Para manejar la diverticulitis, puede añadir algunas acciones y hábitos diarios a su rutina para ayudar a mejorar sus síntomas. Estas acciones se enfocan en la alimentación, la actividad física, el sueño y el manejo del estrés. Antes de hacer cambios grandes en su estilo de vida o empezar tratamientos nuevos, consulte con su médico. Algunas sugerencias:

Alimentación:

  • Aumente la fibra poco a poco. La fibra ayuda a tener evacuaciones regulares y a reducir la presión dentro del intestino. La recomendación diaria es al menos 20 gramos al día. Mejor aún, trate de llegar a 35 gramos al día, de frutas, verduras y cereales integrales.
  • Considere incluir salvado sin procesar o un suplemento de fibra, según le recomiende su médico.
  • Limite o evite el tabaco, la cafeína y el alcohol, porque pueden agravar los síntomas.

Actividad física:

  • Haga ejercicio con regularidad. Estar activo tiene varios beneficios para la diverticulitis. Libera endorfinas (sustancias naturales que alivian el dolor) y puede ayudar a disminuir las molestias. El ejercicio también reduce la inflamación, lo cual puede ayudar a manejar la enfermedad.
  • Trate de hacer al menos 2.5 horas de actividad física de intensidad moderada por semana, según las Physical Activity Guidelines for Americans.
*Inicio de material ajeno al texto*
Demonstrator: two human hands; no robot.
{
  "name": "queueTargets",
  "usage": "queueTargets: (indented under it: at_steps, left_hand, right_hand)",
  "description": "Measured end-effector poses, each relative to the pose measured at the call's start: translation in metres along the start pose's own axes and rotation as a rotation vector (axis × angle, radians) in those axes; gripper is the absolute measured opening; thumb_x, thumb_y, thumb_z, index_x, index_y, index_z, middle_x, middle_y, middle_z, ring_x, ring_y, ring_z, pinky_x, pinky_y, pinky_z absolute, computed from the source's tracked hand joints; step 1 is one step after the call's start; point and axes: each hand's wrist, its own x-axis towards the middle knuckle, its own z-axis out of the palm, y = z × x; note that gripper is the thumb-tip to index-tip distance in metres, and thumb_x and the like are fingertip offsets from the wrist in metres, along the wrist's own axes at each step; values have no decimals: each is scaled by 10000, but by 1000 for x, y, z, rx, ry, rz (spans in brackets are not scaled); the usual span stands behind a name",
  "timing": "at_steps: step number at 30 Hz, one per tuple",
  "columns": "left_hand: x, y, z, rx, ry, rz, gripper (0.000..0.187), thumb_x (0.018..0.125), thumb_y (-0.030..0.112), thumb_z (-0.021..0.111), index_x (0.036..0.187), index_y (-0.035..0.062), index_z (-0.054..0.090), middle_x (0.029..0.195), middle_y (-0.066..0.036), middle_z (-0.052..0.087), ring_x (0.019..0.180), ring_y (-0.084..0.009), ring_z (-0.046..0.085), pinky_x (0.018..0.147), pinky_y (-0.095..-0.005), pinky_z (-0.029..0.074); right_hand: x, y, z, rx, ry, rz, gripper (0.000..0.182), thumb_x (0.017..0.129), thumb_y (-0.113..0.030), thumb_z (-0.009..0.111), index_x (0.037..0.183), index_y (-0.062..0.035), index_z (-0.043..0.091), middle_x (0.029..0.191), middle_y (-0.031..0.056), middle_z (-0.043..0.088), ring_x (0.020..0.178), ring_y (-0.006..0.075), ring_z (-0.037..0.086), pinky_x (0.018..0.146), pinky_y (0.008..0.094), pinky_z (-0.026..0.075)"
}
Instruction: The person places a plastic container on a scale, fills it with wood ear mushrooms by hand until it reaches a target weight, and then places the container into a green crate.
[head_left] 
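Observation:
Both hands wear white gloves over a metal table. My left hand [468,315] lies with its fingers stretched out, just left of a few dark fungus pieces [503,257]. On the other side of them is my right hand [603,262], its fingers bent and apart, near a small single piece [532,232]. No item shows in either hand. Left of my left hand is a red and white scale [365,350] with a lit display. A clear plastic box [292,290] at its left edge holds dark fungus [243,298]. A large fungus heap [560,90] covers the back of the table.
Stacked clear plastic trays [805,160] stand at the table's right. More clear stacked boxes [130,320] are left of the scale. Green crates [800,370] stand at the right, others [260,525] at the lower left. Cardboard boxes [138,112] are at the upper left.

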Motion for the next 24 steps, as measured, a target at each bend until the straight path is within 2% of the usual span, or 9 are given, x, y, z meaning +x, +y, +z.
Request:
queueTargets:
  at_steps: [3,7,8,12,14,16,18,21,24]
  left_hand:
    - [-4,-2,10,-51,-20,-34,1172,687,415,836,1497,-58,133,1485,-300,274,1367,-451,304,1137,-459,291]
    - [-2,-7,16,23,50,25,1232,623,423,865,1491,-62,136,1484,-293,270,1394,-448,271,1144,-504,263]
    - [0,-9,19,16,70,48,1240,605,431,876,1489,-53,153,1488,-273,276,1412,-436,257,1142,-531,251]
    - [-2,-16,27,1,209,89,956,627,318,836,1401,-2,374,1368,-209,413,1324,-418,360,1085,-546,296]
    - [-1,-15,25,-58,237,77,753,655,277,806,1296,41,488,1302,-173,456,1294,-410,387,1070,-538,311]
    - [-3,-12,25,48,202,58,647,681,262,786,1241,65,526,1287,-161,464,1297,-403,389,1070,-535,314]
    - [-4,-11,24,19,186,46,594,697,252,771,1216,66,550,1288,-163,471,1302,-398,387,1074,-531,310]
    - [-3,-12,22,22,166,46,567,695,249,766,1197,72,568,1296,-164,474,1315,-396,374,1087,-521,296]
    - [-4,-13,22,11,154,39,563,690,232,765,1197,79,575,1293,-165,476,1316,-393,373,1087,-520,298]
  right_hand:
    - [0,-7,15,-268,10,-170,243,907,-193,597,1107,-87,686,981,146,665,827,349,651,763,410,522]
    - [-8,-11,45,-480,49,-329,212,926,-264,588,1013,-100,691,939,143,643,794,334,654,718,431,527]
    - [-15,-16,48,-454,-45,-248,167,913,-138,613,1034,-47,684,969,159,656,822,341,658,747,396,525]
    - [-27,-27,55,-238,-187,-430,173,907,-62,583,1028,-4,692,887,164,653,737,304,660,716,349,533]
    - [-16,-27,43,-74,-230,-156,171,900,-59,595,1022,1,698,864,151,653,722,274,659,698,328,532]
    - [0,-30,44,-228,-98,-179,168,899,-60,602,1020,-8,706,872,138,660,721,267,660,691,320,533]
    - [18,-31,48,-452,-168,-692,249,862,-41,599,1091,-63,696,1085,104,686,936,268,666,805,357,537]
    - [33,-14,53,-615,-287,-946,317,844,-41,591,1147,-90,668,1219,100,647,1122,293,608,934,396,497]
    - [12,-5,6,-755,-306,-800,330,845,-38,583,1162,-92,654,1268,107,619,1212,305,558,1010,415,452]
Ejemplos: caminar a paso rápido, ejercicios aeróbicos en el agua, bailar, jardinería, tenis y ciclismo a menos de 16 km por hora.
  • El ejercicio regular también ayuda a prevenir el estreñimiento, que es frecuente en la diverticulitis.

Recuerde que cada persona vive la diverticulitis de forma distinta. Escuche a su cuerpo y trabaje con su médico para crear un plan de cuidado personalizado que se ajuste a sus necesidades.